Crypto Hack Losses Drop 37% in Q3 as Focus Shifts to Wallet Attacks

The third quarter of 2025 was a excellent time for the, as losses from hacks and exploits fell by almost 37% to $509 million. This number represents a significant decline from the $803 million reported in Q2 and a substantial 70% decrease from the first quarter, when poor actors stole approximately $1.7 billion.

Change in Hacker Strategies: Wallets and Operational Breaches

Over the past several quarters, most attacks have focused on smart contract vulnerabilities. However, in Q3, attackers shifted their focus to stealing wallets and carrying out complex . The amount of money lost because of code flaws dropped substantially, from $272 million in Q2 to just $78 million in Q3. Interestingly, losses from also decreased over this period, despite hackers conducting a similar number of attacks.

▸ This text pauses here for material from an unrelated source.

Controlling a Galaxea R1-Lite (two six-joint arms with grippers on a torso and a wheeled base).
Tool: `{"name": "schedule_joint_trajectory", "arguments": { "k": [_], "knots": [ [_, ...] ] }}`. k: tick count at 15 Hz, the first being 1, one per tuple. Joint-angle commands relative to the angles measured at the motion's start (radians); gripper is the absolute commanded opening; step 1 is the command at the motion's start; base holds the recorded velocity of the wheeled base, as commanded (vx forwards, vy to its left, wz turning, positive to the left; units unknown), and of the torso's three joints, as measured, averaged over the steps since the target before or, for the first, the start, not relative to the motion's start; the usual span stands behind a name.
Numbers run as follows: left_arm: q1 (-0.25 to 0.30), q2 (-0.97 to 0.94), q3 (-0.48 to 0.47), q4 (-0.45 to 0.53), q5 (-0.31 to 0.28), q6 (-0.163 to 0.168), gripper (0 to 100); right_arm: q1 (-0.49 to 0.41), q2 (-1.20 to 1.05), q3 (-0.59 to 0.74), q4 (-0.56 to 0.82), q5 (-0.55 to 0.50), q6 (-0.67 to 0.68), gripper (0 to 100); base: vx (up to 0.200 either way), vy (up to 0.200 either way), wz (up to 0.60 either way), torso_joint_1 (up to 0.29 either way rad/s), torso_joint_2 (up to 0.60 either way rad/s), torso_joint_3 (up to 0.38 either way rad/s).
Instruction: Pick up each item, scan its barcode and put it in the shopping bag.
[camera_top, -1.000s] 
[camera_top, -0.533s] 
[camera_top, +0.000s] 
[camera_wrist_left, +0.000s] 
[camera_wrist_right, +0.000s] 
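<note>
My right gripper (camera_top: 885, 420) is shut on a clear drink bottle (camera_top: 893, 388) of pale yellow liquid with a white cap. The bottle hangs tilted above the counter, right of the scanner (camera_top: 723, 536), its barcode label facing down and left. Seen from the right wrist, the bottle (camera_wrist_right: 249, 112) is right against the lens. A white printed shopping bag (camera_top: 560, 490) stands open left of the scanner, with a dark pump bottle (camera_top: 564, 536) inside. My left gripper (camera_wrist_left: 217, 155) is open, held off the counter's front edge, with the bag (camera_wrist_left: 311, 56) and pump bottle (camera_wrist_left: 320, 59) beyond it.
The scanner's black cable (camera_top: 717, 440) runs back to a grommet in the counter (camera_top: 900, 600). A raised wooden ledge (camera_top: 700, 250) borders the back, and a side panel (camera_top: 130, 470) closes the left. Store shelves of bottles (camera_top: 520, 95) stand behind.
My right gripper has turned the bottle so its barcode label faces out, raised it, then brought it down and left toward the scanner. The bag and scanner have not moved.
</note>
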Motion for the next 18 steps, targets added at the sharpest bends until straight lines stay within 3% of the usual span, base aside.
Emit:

September Sets Record for High-Value Events

Even if the quarterly figures were excellent, September stood out as a clear exception. It set a new monthly record for high-value hacking, with 16 diverse instances each costing more than $1 million in losses. 

This is the most significant loss ever recorded in a single month. In March 2024, there were 14 million-dollar hacks, which is the most ever. Still, the average number of large-scale occurrences per month so far in 2025 is down to about six, from more than eight in both 2023 and 2024.

Targets: platforms and DeFi Projects

This quarter, were the most hacked, losing a total of $182 million. Attackers employed advanced phishing and social engineering techniques to compromise multisig and hot wallets. 

Decentralized finance (DeFi) initiatives came in second, losing $86 million. The GMX v1 event, in which $40 million was stolen and then returned for a $5 million prize, was a prominent example of this. New blockchain ecosystems, such as , have also been targeted by novel types of attacks, including the well-known HyperVault hack and the HyperDrive rug pull.

North Korea: A largeger Threat

Security experts say that s cyber forces remain the largegest threat in the field, accounting for around half of the losses in the third quarter. Hackers are employing increasingly sophisticated methods to break into systems, moving beyond simple phishing schemes.

Because of this, industry experts are advising centralised platforms and users, especially those exploring new blockchain ecosystems, to enhance their operational security and due diligence, or risk becoming simple targets.

Even if there were more million-dollar attacks in the last three months, the overall drop in losses and the 71% decrease in code-level exploits indicate that efforts to make protocol codebases more secure are yielding results. The evolving nature of attacks underscores the importance of remaining vigilant, especially as hackers adopt new methods. This makes operational security a top concern for the rest of 2025.